Data —
○ ○ ○

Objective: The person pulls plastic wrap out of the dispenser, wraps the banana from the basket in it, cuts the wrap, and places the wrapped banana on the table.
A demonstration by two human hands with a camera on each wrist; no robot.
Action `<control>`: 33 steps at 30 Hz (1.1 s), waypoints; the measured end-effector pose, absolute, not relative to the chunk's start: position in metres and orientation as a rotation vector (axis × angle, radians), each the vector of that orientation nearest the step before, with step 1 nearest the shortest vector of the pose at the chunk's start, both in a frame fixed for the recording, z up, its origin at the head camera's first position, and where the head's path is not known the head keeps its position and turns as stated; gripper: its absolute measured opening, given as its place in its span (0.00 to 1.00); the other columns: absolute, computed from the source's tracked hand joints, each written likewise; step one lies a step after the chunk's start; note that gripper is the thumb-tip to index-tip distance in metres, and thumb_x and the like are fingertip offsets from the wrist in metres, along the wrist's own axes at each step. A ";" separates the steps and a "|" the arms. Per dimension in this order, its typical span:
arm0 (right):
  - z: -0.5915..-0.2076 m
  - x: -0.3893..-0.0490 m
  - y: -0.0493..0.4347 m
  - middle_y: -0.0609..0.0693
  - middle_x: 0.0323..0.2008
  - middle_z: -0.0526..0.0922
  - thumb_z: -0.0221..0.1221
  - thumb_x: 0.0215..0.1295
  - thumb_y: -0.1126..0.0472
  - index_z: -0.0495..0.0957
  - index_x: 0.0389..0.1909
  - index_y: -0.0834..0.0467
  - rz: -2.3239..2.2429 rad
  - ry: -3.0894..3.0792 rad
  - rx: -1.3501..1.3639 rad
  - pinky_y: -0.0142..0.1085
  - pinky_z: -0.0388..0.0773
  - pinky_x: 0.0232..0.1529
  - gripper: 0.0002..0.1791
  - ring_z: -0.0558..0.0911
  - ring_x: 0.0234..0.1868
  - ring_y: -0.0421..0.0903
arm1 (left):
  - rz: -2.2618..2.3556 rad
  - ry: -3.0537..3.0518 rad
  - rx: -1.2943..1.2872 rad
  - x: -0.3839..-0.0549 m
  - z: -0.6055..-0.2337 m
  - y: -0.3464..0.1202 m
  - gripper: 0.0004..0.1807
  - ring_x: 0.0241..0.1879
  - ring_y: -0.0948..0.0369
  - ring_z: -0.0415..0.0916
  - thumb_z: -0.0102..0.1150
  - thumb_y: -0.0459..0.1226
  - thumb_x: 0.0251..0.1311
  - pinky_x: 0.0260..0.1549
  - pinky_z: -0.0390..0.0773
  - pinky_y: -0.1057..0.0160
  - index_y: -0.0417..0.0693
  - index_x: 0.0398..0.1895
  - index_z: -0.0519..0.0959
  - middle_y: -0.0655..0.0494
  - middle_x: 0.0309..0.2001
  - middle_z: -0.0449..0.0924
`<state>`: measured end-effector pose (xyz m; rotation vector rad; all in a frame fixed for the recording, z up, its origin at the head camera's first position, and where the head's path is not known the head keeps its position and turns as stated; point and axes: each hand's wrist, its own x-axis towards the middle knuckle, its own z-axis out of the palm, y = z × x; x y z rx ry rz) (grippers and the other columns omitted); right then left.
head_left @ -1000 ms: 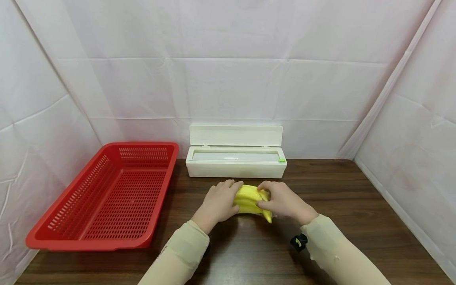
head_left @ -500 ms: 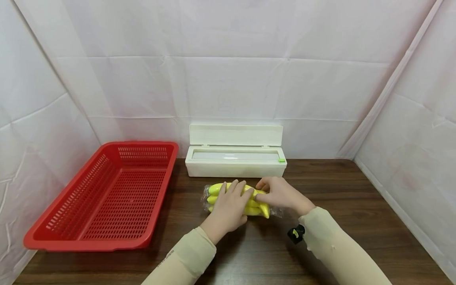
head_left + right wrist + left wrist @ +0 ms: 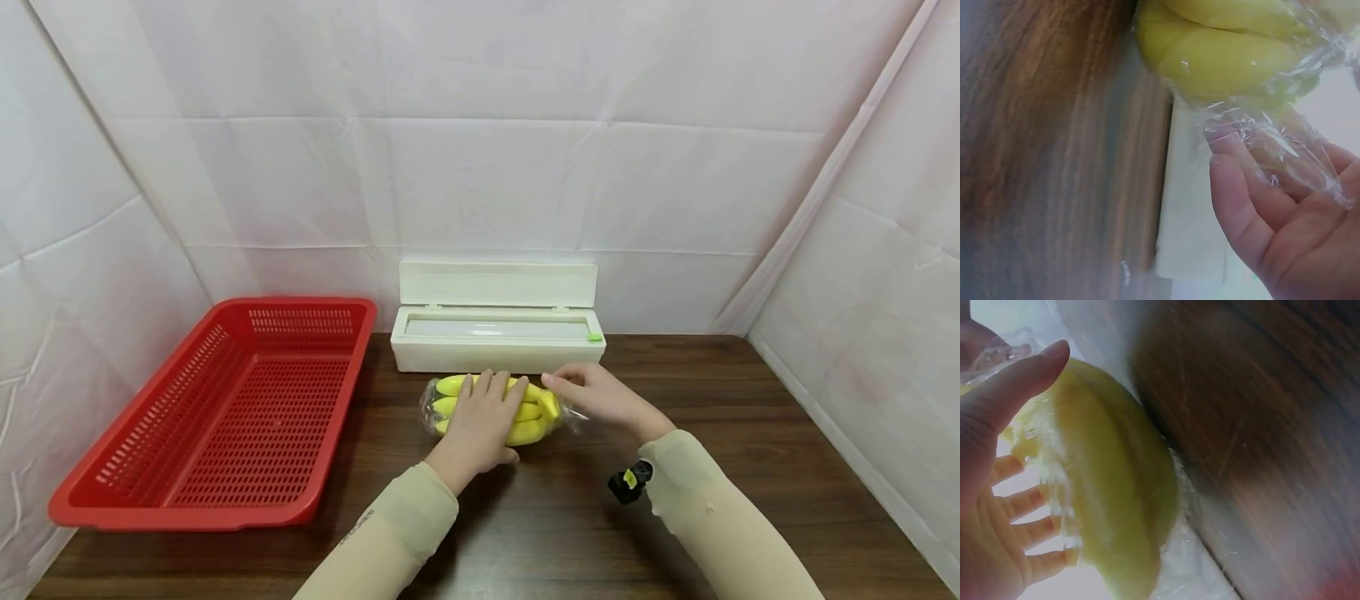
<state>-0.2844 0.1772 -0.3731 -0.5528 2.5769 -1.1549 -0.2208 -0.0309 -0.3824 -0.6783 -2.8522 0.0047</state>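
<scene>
A bunch of yellow bananas (image 3: 528, 429) lies on the table, covered in clear plastic wrap (image 3: 429, 404) that sticks out crumpled at both ends. Across the top of the bunch rests my left hand (image 3: 476, 425), fingers spread and fairly straight; the left wrist view shows its thumb along the wrapped fruit (image 3: 1110, 481). My right hand (image 3: 603, 400) is at the stem end with bent fingers. In the right wrist view, loose plastic wrap (image 3: 1279, 147) runs over these fingers, and thumb and fingertips come close together at it. The underside of the bunch is hidden.
Behind the bananas stands a white plastic wrap dispenser (image 3: 498, 358) with its lid raised and a green slider (image 3: 595, 337). A red perforated basket (image 3: 330, 433) sits at left on the dark wooden table (image 3: 750, 467). White cloth walls (image 3: 480, 183) enclose the back and sides.
The left hand went from the left end of the bananas to lying across their top. The bunch shifted slightly away from me. The right hand moved from the stem to the wrap beside it.
</scene>
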 end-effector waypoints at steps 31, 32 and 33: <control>-0.396 -0.254 0.190 0.59 0.60 0.72 0.66 0.55 0.48 0.52 0.72 0.54 -1.220 2.887 -0.584 0.41 0.80 0.39 0.48 0.81 0.48 0.53 | -0.425 -3.023 -0.629 -0.252 -0.382 -0.042 0.54 0.64 0.46 0.62 0.75 0.49 0.39 0.66 0.54 0.41 0.48 0.70 0.58 0.46 0.62 0.66; -0.397 -0.254 0.190 0.59 0.59 0.73 0.67 0.54 0.49 0.51 0.72 0.56 -1.200 2.876 -0.550 0.41 0.80 0.39 0.49 0.81 0.48 0.53 | -0.427 -3.021 -0.627 -0.253 -0.382 -0.042 0.54 0.64 0.46 0.62 0.76 0.49 0.38 0.66 0.53 0.41 0.48 0.70 0.58 0.45 0.62 0.66; -0.398 -0.254 0.191 0.59 0.59 0.73 0.67 0.54 0.50 0.51 0.72 0.56 -1.176 2.865 -0.522 0.41 0.80 0.40 0.49 0.81 0.48 0.53 | -0.429 -3.023 -0.624 -0.253 -0.381 -0.042 0.54 0.64 0.46 0.62 0.76 0.49 0.38 0.67 0.53 0.42 0.48 0.70 0.58 0.45 0.62 0.66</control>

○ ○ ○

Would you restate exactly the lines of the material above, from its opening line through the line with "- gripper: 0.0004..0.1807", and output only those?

Worked solution —
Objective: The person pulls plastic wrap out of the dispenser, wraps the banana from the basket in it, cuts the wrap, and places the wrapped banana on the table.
A demonstration by two human hands with a camera on each wrist; no robot.
Action `<control>`: 33 steps at 30 Hz (1.1 s), waypoints; the measured end-effector pose, absolute, not relative to the chunk's start: position in metres and orientation as a rotation vector (axis × angle, radians), each the vector of that orientation nearest the step before, with step 1 nearest the shortest vector of the pose at the chunk's start, both in a frame fixed for the recording, z up, its origin at the head camera's first position, and where the head's path is not known the head keeps its position and turns as stated; gripper: its absolute measured opening, given as its place in its span (0.00 to 1.00); the other columns: absolute, computed from the source's tracked hand joints, each written likewise; step one lies a step after the chunk's start; note that gripper is the thumb-tip to index-tip distance in metres, and thumb_x and the like are fingertip offsets from the wrist in metres, along the wrist's own axes at each step. A ";" separates the steps and a "|" the arms. Per dimension in this order, its typical span:
arm0 (right):
  - z: -0.5915..-0.2076 m
  - x: -0.3893..-0.0490 m
  - y: -0.0493..0.4347 m
  - middle_y: -0.0609..0.0693
  - middle_x: 0.0323..0.2008
  - middle_z: -0.0526..0.0922
  - thumb_z: -0.0221..0.1221
  - thumb_x: 0.0215..0.1295
  - thumb_y: -0.1126..0.0472
  - index_z: -0.0495..0.0957
  - index_x: 0.0389..0.1909
  - index_y: -0.0834..0.0467
  - rz: -2.3239..2.2429 rad
  - ry: -3.0894..3.0792 rad
  - rx: -1.3501..1.3639 rad
  - pinky_y: -0.0142..0.1085
  - pinky_z: -0.0388..0.0773
  - pinky_x: 0.0232..0.1529
  - gripper: 0.0002..0.1791
  - ring_z: -0.0558..0.0911
  - ring_x: 0.0234..0.1868
  - ring_y: -0.0421..0.0903
arm1 (left):
  - rz: -2.2618..2.3556 rad
  - ry: -3.0537..3.0518 rad
  - rx: -1.2943..1.2872 rad
  - x: -0.3839..-0.0549 m
  - z: -0.6055..-0.2337 m
  - y: -0.3464..0.1202 m
  - gripper: 0.0004..0.1807

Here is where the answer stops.